This series of compounds prevents weight gain in obese/diabetic animal models
suggesting a possible role for use in the treatment of obesity.  The Company is
actively pursuing pre-clinical studies with these compounds in order to advance
the most promising compound to clinical lead status.

     The following chart illustrates the process of A.G.E.-formation and
cross-linking and is qualified by the more detailed description in the text. It
also highlights those areas within the A.G.E. cascade where Alteon is attempting
to offer chemical agents to intervene pharmaceutically.

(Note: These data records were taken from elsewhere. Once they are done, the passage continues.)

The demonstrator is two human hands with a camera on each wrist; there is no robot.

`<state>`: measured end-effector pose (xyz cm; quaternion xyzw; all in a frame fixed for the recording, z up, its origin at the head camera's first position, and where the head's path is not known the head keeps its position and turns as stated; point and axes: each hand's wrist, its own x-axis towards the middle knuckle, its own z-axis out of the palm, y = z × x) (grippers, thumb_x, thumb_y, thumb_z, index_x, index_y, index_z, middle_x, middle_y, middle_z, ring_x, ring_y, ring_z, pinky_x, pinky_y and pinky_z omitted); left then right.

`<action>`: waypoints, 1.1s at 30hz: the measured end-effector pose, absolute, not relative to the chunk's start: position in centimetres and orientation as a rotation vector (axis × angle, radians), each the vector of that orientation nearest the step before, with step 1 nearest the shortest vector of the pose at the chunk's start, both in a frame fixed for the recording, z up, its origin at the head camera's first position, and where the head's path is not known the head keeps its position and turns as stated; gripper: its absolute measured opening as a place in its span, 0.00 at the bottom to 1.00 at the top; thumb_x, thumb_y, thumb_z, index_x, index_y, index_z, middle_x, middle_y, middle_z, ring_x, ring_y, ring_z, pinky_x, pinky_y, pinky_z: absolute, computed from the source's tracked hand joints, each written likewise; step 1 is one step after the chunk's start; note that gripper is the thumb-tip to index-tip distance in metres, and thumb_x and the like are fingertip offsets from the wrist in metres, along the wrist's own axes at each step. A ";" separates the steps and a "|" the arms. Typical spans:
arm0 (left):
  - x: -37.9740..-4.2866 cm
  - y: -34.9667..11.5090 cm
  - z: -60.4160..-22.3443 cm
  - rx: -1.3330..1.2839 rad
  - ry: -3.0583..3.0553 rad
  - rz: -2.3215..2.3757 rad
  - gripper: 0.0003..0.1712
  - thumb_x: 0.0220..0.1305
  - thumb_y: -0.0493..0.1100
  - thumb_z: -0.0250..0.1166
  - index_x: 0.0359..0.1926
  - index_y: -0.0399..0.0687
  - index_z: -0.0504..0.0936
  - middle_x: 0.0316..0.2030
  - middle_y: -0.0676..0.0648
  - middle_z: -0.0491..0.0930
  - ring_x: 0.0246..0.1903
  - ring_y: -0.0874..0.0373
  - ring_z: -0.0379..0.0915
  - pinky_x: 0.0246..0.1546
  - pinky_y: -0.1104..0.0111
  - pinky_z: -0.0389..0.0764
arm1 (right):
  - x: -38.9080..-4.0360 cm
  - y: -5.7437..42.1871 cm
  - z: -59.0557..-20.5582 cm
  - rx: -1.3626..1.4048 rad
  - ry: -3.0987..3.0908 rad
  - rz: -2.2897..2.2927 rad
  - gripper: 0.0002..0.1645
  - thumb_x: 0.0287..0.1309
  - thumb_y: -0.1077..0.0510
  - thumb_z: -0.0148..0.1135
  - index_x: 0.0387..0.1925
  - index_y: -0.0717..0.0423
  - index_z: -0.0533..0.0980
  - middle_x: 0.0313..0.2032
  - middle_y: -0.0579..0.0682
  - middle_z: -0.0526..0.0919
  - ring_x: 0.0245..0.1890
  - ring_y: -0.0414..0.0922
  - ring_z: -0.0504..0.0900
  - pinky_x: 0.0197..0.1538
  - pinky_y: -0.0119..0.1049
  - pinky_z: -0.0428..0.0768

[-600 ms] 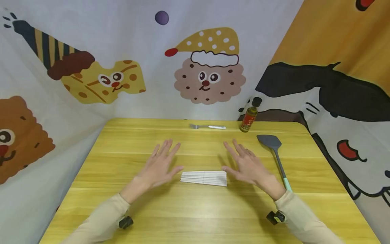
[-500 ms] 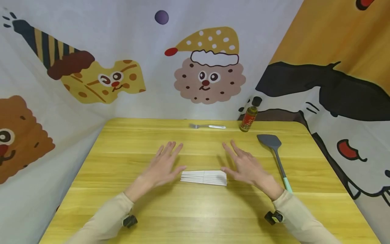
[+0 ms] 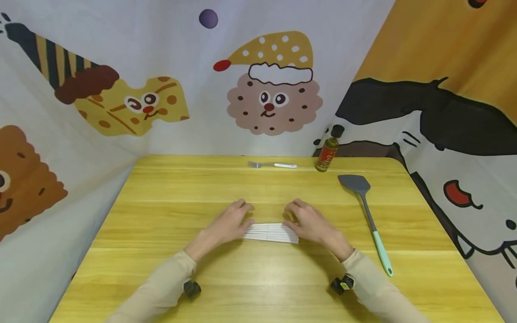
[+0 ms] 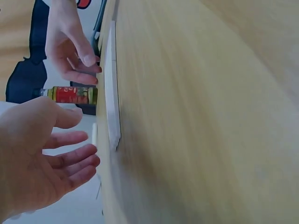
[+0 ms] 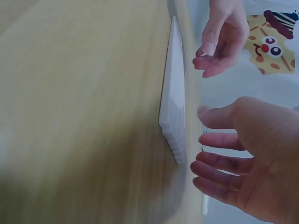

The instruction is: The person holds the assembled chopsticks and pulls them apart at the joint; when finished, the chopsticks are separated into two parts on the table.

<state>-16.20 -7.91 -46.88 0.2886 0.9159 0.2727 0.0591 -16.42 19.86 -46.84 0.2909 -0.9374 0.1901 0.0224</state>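
A row of several slim white chopsticks lies side by side on the table, wider at the right end. My left hand hovers by their left end, fingers loosely bent. By the other end is my right hand, its fingers also relaxed. In the left wrist view, the left hand has nothing in it and stands apart from the chopsticks. The right wrist view likewise has a gap between the right hand and the chopsticks. From the head view, the hands cover parts of both ends.
On the wooden table, a fork lies near the back edge. A bottle with a red label stands at the back right. Right of the hands lies a grey spatula with a mint-green handle. A printed cloth hangs behind.
Both hands have moved inward and lower toward the ends of the chopsticks, and their spread fingers have bent. The view has shifted slightly. The chopsticks stay in place.
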 end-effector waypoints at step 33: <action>-18.7 -5.3 -48.9 0.971 2.749 0.790 0.02 0.71 0.36 0.62 0.38 0.40 0.78 0.35 0.48 0.75 0.34 0.60 0.70 0.36 0.70 0.77 | -18.6 18.2 -48.1 1.010 -2.882 0.705 0.06 0.57 0.65 0.71 0.36 0.57 0.82 0.34 0.49 0.82 0.34 0.42 0.80 0.38 0.33 0.83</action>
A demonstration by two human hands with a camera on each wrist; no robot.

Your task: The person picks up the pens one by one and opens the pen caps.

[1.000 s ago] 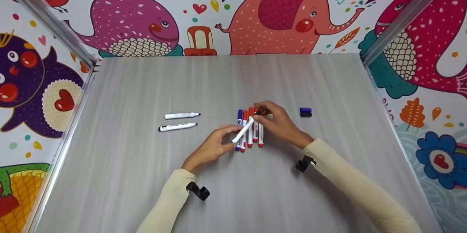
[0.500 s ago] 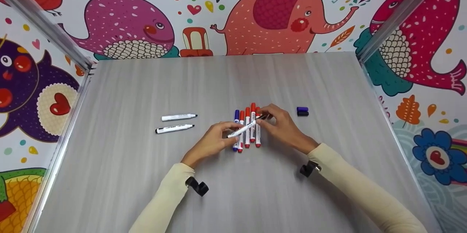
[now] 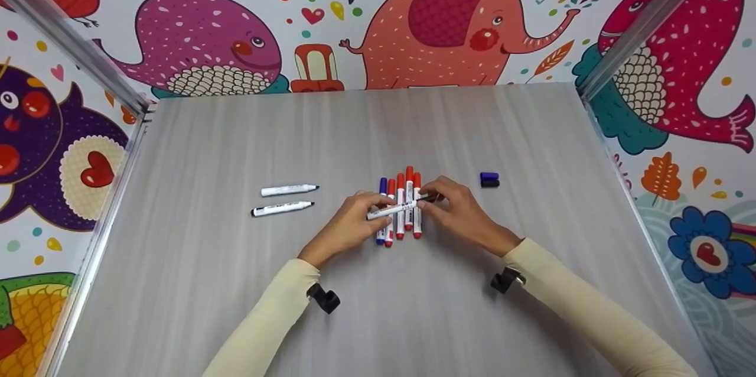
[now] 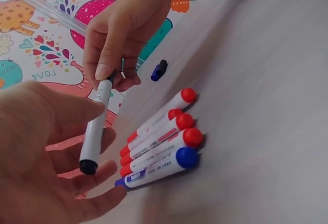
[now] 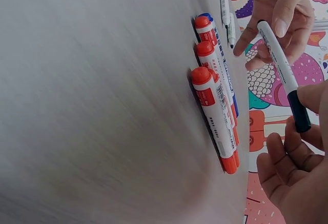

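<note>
1. Table (image 3: 236, 282): matt grey laminate with a faint wood-grain streak, smooth.
2. Held marker (image 3: 396, 210): smooth white plastic barrel, slightly glossy, with a black plastic cap.
3. Marker row (image 3: 401, 211): glossy plastic, red and blue caps, printed labels.
4. Loose caps (image 3: 489, 180): blue and black plastic.
5. Posts (image 3: 71, 40): brushed metal.
6. Walls (image 3: 460, 22): smooth printed sheet.
7. Sleeves (image 3: 266, 330): soft cream knit cloth.

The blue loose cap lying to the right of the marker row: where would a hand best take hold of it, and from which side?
Pinch the blue loose cap across its short width, coming straight down from above. It lies flat on the table, and a black cap sits tight against its near side, so probably grip by the two ends, which are free.
</note>
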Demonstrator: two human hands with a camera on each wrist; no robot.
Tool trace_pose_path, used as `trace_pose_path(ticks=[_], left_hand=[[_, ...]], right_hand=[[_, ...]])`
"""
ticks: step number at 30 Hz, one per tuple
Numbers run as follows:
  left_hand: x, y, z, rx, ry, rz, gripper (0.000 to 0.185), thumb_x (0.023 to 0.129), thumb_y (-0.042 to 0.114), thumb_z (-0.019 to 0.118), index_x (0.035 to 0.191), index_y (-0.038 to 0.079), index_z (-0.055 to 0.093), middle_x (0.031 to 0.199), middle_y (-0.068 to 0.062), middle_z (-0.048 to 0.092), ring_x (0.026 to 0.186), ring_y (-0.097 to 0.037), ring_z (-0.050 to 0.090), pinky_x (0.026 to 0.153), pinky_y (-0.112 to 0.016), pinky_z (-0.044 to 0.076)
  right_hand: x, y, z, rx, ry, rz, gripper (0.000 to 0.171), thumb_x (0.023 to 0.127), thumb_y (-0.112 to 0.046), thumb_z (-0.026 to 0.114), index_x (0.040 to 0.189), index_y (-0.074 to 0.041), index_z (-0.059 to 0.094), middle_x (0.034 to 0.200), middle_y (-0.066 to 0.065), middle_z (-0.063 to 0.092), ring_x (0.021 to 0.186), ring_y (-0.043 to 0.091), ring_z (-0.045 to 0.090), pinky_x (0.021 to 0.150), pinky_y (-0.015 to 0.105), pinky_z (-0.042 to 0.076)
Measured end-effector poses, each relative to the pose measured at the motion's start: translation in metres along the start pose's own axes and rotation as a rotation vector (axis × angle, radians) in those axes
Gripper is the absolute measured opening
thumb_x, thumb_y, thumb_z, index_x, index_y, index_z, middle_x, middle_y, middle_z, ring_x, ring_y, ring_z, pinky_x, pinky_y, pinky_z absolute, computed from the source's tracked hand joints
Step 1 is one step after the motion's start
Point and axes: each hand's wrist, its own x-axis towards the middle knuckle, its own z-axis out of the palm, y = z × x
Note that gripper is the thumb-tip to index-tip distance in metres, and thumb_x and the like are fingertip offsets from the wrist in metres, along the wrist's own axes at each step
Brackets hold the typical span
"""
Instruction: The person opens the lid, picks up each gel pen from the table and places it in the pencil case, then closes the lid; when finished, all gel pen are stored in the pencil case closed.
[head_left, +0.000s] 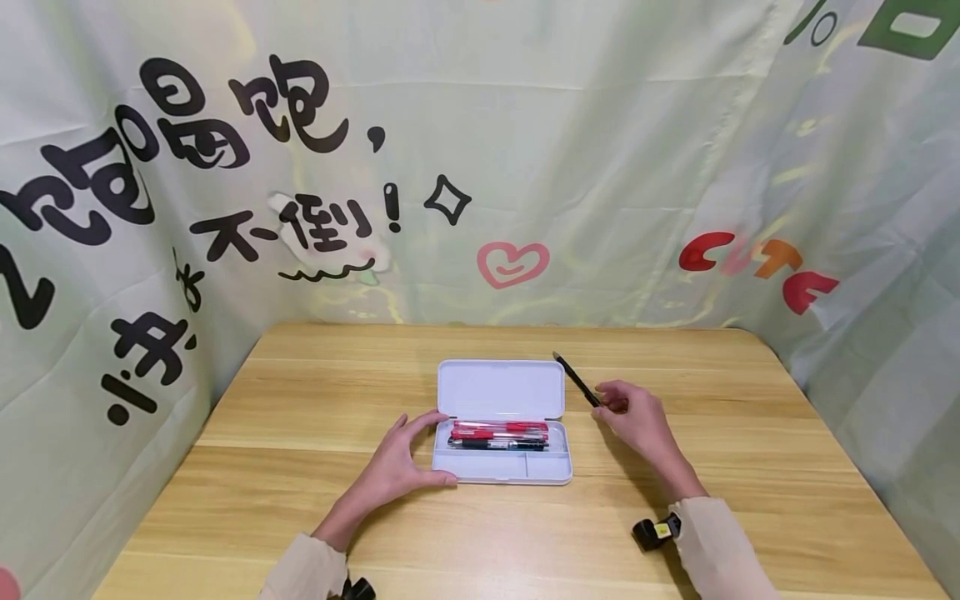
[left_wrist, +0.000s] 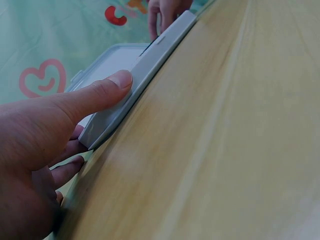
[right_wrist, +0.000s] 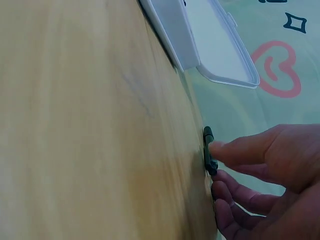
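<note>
An open white pencil case (head_left: pixel 501 467) lies on the wooden table (head_left: pixel 300 500), its lid (head_left: pixel 501 388) folded back flat on the far side. Inside the tray, red pens (head_left: pixel 498 429) lie along the far wall and a black pen (head_left: pixel 498 444) lies just in front of them, all parallel to the case's long edge.

The left hand (head_left: pixel 401 458) rests on the table at the case's left end, forearm running in from the near edge. Its thumb (left_wrist: pixel 107 92) is stretched along the case's near wall and the fingers reach to the far left corner, so the hand brackets that end with nearly straight, spread fingers pressing rather than curling around it.

The right hand (head_left: pixel 637 417) sits just to the right of the case, level with the hinge, palm down, wrist bent inward. Thumb and fingertips (right_wrist: pixel 225 150) pinch the near end of a second black pen (head_left: pixel 576 379), which slants away toward the lid's far right corner and lies low on the table beside the lid, apart from it.
</note>
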Motion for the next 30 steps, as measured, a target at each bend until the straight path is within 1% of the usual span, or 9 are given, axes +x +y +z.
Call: trace_pose_path(ticks=[4,7,12,17,21,26,30], left_hand=[[0.001,0.000,0.000,0.015,-0.003,0.015,0.095,0.062,0.049,0.097,0.143,0.016,0.058,0.148,-0.008,0.057,0.143,-0.040,0.042,0.123,-0.065,0.013],[0.001,0.000,0.000,0.024,-0.004,0.020,0.095,0.063,0.049,0.097,0.143,0.016,0.058,0.148,-0.009,0.057,0.142,-0.039,0.043,0.123,-0.064,0.013],[0.001,0.000,0.000,0.018,-0.004,0.010,0.095,0.062,0.049,0.097,0.143,0.017,0.058,0.149,-0.009,0.057,0.143,-0.041,0.041,0.123,-0.065,0.012],[0.001,-0.002,0.001,0.009,-0.003,0.000,0.096,0.062,0.051,0.097,0.144,0.019,0.058,0.149,-0.008,0.056,0.145,-0.043,0.039,0.122,-0.066,0.013],[0.000,-0.003,0.002,0.005,-0.002,-0.002,0.096,0.062,0.051,0.097,0.144,0.019,0.058,0.149,-0.008,0.056,0.145,-0.043,0.038,0.122,-0.067,0.013],[0.000,-0.003,0.002,0.005,-0.002,0.000,0.095,0.062,0.051,0.097,0.143,0.018,0.058,0.149,-0.009,0.056,0.144,-0.043,0.039,0.122,-0.066,0.013],[0.000,-0.002,0.001,0.011,-0.001,-0.003,0.095,0.062,0.051,0.097,0.143,0.018,0.058,0.149,-0.009,0.056,0.144,-0.046,0.037,0.121,-0.068,0.014]], right_hand=[[0.001,-0.002,0.003,-0.051,0.019,-0.027,0.025,0.087,0.001,0.078,0.111,0.004,0.073,0.090,0.012,0.073,0.082,0.027,0.069,0.075,0.042,0.057],[0.001,-0.005,0.003,-0.074,0.029,-0.028,0.021,0.087,0.002,0.077,0.108,0.004,0.074,0.089,0.010,0.073,0.080,0.025,0.069,0.075,0.043,0.057],[0.000,-0.007,0.003,-0.087,0.032,-0.025,0.017,0.087,0.003,0.075,0.104,0.004,0.075,0.086,0.010,0.073,0.078,0.024,0.069,0.072,0.040,0.057],[-0.001,-0.007,0.003,-0.095,0.035,-0.025,0.015,0.085,0.004,0.073,0.100,0.004,0.076,0.082,0.008,0.073,0.075,0.020,0.067,0.070,0.037,0.056],[-0.002,-0.006,0.002,-0.087,0.039,-0.017,0.015,0.085,0.004,0.072,0.099,0.004,0.077,0.084,0.009,0.074,0.075,0.021,0.068,0.068,0.035,0.056],[-0.003,-0.003,-0.003,-0.046,0.039,0.008,0.015,0.089,0.000,0.074,0.103,0.003,0.078,0.090,0.013,0.076,0.078,0.022,0.069,0.063,0.027,0.054],[-0.002,-0.004,-0.009,0.000,0.060,0.027,0.017,0.092,-0.002,0.073,0.108,0.004,0.077,0.094,0.016,0.076,0.079,0.022,0.069,0.061,0.023,0.054]])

[           NOTE: THE PRINTED COPY OF THIS FORM 10-K CONTAINS A               ]
[             GRAPHICAL REPRESENTATION OF THE FOLLOWING. THE                  ]
[              "||" REPRESENT ARROWS POINTING FROM "GLUCOSE                   ]
[         LOWERING AGENTS" TO "GLUCOSE," FROM "A.G.E. FORMATION               ]
[           INHIBITORS" TO "PROTEINS" AND "A.G.E.s," AND FROM                 ]
[         "A.G.E. CROSS-LINK BREAKERS" TO "CROSS-LINKED A.G.E.s"              ]
[                                                                             ]
[                               A.G.E. CASCADE                                ]
[                               --------------                                ]
[                                                                             ]
[     Glucose   +      Proteins  ====K>  A.G.E.s ====>  Cross-linked A.G.E.s  ]
[                                                                             ]
[         ||                     ||             ||              ||            ]
[         ||                     ||             ||              ||            ]
[ Glucose Lowering                    A.G.E.                   A.G.E.         ]
[       Agents               Formation   Inhibitors        Cross-link         ]
[                                                            Breakers         ]
[                                                                             ]


     iNOS Technology

     Pimagedine is a preferential inhibitor of iNOS in animal models, thereby
decreasing the formation of NO, a molecule which has been shown in pre-clinical
models to play a role in acute and chronic inflammation.  Independent
researchers have reported that treatment with pimagedine reduces inflammation in
specific pre-clinical models.  Pimagedine has also been shown to decrease the
migration of macrophages (inflammatory cells) to the site of tissue damage and
prevents the release of cytokines and the consequent release of NO.  The Company
has developed a topical formulation of pimagedine for the treatment of
inflammatory skin diseases.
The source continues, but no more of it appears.